In 1819, Theodore Gericault painted his masterpiece, The Raft of the Medusa . It showed the ten castaways that survived out of one hundred and forty-seven people left adrift on a raft for two weeks after their ship sank. At the time, Gericault had just abandoned his pregnant mistress. To punish himself, he shaved his head. He saw no friends for almost two years, never going out in public. He was twenty-seven and lived in isolation, painting. Surrounded by the dying people and cadavers he studied for his masterpiece. After several suicide attempts, he died at thirty-two.
Grace says, “We all die.” She says, “The goal isn’t to live forever, the goal is to create something that will.”
She runs the tape measure down the length of Misty’s legs.
Something cold and smooth slides against Misty’s cheek, and Grace’s voice tells her, “Feel.” Grace says, “It’s satin. I’m sewing your gown for the opening.”
Instead of “gown,” Misty hears shroud .
Just from the feel, Misty knows it’s white satin. Grace is cutting down Misty’s wedding dress. Remaking it. Making it last forever. Born again. Reborn. Misty’s Wind Song perfume still on it, Misty recognizes herself.
Grace says, “We’ve invited everyone. All the summer people. Your opening will be the biggest social event in a hundred years.”
The same as her wedding. Our wedding.
Instead of “opening,” Misty hears offering .
Grace says, “You’re almost done. Only eighteen more paintings to complete.”
To make an even one hundred.
Instead of “done,” Misty hears dead .
August 21
TODAY IN THE DARKNESS behind Misty’s eyelids, the hotel’s fire alarm goes off. One long ringing bell in the hallway, it comes through the door so loud Grace has to shout, “Oh, what is it now?” She puts a hand on Misty’s shoulder and says, “Keep working.”
The hand squeezes, and Grace says, “Just finish this last picture. That’s all we need.”
Her footsteps go away, and the door to the hall opens. The alarm is louder for a moment, ringing, shrill as the recess bell at Tabbi’s school. At her own grade school, growing up. The ringing is soft, again, as Grace shuts the door behind her. She doesn’t lock it.
But Misty keeps painting.
Her mom in Tecumseh Lake, when Misty told her about maybe marrying Peter Wilmot and moving to Waytansea Island, her mom told Misty that all big-money fortunes are based on fooling people and pain. The bigger the fortune, she said, the more people got hurt. For rich people, she said, the first marriage was just about reproduction. She asked, did Misty really want to spent the rest of her life surrounded by that kind of person?
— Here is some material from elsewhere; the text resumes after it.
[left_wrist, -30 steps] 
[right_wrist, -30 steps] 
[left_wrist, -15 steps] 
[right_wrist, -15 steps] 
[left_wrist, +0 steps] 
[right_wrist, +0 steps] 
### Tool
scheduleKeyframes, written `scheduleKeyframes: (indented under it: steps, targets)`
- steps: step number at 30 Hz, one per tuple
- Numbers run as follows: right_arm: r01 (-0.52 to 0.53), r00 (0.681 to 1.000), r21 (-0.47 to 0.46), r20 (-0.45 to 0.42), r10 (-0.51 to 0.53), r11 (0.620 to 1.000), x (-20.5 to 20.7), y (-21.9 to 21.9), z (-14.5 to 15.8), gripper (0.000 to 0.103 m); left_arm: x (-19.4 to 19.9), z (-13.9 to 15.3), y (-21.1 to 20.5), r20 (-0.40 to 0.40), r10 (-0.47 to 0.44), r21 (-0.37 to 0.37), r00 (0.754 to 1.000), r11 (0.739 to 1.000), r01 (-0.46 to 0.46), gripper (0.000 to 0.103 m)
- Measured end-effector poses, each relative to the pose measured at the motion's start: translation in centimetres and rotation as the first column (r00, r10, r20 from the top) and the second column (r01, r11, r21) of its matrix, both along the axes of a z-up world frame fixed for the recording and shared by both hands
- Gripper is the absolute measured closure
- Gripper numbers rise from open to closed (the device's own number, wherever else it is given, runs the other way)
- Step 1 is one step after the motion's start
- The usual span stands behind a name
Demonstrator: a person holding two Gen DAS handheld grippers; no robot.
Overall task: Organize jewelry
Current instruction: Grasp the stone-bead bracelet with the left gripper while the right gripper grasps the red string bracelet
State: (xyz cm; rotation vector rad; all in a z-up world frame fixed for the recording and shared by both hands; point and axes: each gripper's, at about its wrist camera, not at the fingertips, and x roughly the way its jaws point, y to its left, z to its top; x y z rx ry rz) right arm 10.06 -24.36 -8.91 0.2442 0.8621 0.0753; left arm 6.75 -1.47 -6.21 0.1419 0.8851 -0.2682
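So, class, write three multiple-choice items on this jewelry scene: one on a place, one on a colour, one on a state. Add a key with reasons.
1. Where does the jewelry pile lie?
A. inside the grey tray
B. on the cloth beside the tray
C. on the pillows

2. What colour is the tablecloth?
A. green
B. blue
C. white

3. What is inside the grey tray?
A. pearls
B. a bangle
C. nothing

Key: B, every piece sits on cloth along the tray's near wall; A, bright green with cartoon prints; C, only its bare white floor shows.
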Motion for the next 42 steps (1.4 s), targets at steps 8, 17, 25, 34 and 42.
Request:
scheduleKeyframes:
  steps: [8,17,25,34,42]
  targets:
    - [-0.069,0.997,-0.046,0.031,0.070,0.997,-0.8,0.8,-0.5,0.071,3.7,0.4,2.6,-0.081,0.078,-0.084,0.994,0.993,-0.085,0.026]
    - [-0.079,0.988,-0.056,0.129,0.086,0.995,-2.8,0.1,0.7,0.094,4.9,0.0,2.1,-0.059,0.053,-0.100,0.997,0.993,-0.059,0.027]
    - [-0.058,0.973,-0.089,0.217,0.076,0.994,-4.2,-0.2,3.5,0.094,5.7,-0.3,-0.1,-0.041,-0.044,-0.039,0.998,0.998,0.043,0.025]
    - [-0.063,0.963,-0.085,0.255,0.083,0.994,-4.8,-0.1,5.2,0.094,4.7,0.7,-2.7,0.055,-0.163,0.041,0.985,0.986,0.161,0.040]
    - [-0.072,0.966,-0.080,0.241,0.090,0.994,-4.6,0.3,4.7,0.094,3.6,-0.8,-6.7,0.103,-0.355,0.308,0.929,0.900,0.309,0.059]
Her mom asked, “Don’t you want to be an artist anymore?”
Just for the record, Misty told her, Yeah, sure.
It wasn’t even that Misty was so in love with Peter. Misty didn’t know what it was. She just couldn’t go home to that trailer park, not anymore.
Maybe it’s just a daughter’s job to piss off her mother.
They don’t teach you that in art school.
The fire alarm keeps ringing.
The week Peter and Misty eloped, it was over Christmas break. That whole week, Misty let her mom worry. The minister looked at Peter and said, “Smile, son. You look as though you’re facing a firing squad.”
Her mom, she called the college. She called the hospitals. One emergency room had the body of a dead woman, a young woman found naked in a ditch and stabbed a hundred times in the stomach. Misty’s mom, she spent Christmas Day driving across three counties to look at the mutilated dead body of this Jane Doe. While Peter and Misty marched down the main aisle of the Waytansea church, her mom held her breath and watched a police detective pull down the zipper on a body bag.